Terkuak! Alasan Mayjen Achmad Adipati Ada di Lahan Sengketa Jusuf Kalla, Ternyata Faktanya…

DEMOCRAZY.ID – TNI Angkatan Darat angkat bicara soal beredarnya foto dan narasi yang menyebut Mayor Jenderal (Mayjen) TNI Achmad Adipati Karna Widjaja berada di lokasi sengketa lahan milik keluarga Wakil Presiden ke-10 dan 12 RI, Jusuf Kalla (JK), di kawasan Metro Tanjung Bunga, Makassar.

Tuduhan bahwa sang jenderal membekingi salah satu pihak langsung dibantah tegas oleh TNI AD.

Kepala Dinas Penerangan Angkatan Darat (Kadispenad), Kolonel Inf Donny Pramono mengatakan pihaknya telah melakukan klarifikasi internal.

Hasilnya, kehadiran anak buah KSAD, Jenderal TNI Maruli Simanjuntak di kawasan tersebut murni untuk urusan pribadi dan tidak berkaitan dengan eksekusi sengketa lahan.

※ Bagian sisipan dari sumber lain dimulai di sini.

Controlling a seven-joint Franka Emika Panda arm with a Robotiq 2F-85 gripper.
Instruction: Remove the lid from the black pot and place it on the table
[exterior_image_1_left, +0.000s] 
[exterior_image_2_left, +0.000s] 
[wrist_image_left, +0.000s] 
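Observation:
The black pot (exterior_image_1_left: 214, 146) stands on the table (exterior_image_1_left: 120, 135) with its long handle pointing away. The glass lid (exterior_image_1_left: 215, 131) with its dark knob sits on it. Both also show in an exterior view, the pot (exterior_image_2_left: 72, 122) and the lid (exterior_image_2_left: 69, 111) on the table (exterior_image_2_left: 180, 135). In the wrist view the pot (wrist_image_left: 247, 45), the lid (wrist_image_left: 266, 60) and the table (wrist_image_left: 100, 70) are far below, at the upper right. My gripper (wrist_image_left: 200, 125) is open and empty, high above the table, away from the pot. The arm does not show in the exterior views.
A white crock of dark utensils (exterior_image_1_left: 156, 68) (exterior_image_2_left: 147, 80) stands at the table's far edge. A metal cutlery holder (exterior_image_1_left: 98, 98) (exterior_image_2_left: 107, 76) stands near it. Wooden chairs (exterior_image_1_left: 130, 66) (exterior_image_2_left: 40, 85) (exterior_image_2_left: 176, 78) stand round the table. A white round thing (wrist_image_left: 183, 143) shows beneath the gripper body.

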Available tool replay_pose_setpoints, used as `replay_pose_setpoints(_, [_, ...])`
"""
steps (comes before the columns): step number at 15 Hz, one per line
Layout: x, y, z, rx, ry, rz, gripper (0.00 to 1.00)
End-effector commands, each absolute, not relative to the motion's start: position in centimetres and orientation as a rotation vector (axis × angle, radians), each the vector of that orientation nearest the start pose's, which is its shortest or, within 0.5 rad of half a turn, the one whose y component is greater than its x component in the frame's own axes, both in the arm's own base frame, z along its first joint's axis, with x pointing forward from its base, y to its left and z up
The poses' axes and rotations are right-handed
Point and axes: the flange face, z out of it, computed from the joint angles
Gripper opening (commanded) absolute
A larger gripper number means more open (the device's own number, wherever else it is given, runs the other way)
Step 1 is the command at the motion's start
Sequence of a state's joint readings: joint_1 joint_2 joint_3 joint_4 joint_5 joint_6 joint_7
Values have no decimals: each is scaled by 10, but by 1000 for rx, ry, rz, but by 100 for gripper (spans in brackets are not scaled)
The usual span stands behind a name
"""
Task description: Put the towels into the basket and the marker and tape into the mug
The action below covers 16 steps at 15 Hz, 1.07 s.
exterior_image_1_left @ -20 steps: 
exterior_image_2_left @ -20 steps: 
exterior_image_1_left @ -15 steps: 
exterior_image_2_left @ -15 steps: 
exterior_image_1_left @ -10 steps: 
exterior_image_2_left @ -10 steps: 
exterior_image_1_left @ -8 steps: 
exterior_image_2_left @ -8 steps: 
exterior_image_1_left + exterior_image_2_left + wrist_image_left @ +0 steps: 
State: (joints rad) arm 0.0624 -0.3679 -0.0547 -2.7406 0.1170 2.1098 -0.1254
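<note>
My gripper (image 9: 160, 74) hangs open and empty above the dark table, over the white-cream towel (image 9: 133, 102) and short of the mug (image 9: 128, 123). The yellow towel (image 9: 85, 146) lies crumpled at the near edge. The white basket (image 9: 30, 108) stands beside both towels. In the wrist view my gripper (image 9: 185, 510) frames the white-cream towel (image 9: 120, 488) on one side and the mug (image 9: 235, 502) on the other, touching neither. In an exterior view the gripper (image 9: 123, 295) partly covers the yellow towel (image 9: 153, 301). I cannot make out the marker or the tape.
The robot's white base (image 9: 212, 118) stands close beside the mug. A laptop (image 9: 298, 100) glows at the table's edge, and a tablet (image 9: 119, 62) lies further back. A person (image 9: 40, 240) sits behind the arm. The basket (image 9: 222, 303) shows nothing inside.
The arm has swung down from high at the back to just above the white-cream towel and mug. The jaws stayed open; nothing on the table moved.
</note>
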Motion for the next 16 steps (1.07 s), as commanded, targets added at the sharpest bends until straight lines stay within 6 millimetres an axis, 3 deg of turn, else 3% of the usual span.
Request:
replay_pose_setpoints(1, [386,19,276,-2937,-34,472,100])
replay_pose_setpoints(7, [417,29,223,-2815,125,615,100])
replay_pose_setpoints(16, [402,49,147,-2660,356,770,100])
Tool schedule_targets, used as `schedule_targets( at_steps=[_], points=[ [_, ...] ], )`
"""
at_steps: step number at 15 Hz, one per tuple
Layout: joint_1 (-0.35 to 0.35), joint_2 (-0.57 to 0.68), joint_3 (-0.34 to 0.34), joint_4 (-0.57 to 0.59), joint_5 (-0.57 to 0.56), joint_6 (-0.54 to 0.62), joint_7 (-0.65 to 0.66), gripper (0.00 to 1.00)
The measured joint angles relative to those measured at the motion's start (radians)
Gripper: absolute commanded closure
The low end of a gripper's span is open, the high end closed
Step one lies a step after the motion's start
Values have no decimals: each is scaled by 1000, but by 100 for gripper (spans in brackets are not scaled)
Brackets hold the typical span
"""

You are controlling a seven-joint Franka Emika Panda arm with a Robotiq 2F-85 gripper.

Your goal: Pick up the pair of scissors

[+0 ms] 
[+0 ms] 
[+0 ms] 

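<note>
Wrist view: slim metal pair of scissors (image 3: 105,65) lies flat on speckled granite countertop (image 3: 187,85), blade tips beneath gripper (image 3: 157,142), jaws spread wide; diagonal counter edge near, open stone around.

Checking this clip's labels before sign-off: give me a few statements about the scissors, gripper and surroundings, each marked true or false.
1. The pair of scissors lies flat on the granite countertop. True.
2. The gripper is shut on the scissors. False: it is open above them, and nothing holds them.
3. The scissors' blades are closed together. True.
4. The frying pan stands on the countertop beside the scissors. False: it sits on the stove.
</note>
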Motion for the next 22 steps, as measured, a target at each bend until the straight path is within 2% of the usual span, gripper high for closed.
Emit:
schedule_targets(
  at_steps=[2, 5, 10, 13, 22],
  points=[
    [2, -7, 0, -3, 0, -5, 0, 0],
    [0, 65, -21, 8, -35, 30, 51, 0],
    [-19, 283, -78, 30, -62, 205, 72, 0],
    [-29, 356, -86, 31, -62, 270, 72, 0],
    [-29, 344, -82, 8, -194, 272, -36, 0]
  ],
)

“Tetapi murni dalam rangka menghadiri rangkaian acara bersifat pribadi, seperti lepas sambut Kapolda Sulawesi Selatan bersama rekan-rekan seangkatan Lemhannas beliau, serta pertemuan internal membahas rencana persiapan reuni mantan anggota Denintel Makassar,” katanya, dikutip Kamis, 20 November 2025.

Donny menegaskan, foto yang beredar di media sosial dan dikaitkan dengan narasi ‘membekingi’ adalah informasi keliru.

Kebetulan, kata dia, kegiatan yang dihadiri Mayjen Achmad Adipati berlangsung tak jauh dari lokasi lahan yang tengah bersengketa.

“Seluruh kegiatan tersebut kebetulan berlangsung di kawasan yang lokasinya berdekatan dengan area yang kemudian menjadi perhatian publik,” katanya.

Dari pemeriksaan internal, Mayjen Achmad Adipati juga dipastikan tidak pernah masuk ke area eksekusi maupun terlibat dalam proses sita-menyita.

“Dengan demikian, tuduhan bahwa yang bersangkutan membekingi salah satu pihak dalam sengketa lahan tersebut tidaklah benar,” ujarnya lagi.

Sebelumnya, Menteri Agraria dan Tata Ruang/Kepala Badan Pertanahan Nasional (ATR/BPN), Nusron Wahid mengatakan pihaknya telah menyurati Pengadilan Negeri atau PN Makassar.

Hal ini terkait dengan proses eksekusi lahan milik Wakil Presiden (Wapres) ke-10 dan 12, Jusuf Kalla (JK) yang diduga dimainkan oleh mafia tanah.

Nusron menyebut, polemik ini muncul karena adanya proses eksekusi yang belum melalui proses konstatering.

Adapun proses eksekusi ini dilakukan pengadilan atas konflik antara GMTD dengan pihak lain.

“Jadi gini itu kan ada eksekusi pengadilan konflik antara GMTD dengan orang lain, tiba-tiba dieksekusi dan proses eksekusinya itu blm melalui proses konstatering, salah satu metode konstatering itu adalah salah satunya pengukuran ulang,” ucap Nusron kepada wartawan, dikutip Jumat, 7 November 2025.

Kementerian ATR/BPN, disebut Nusron telah mengirimkan surat ke PN Makassar sebagai tindak lanjut atas polemik tersebut.

“Kami sudah kirim surat kepada Pengadilan Negeri Kota Makassar bahwa intinya mempertanyakan proses eksekusi tersebut karena belum ada konstatering, mengingat di atas tanah tersebut masih ada dua masalah. Pertama ada gugatan PTUN dari saudara Mulyono, kedua di atas tanah tersebut ada sertifikat tanah HGB atas nama Hadji Kalla, jadi masih ada tiga pihak ini kok tiba-tiba langsung dieksekusi,” jelas dia.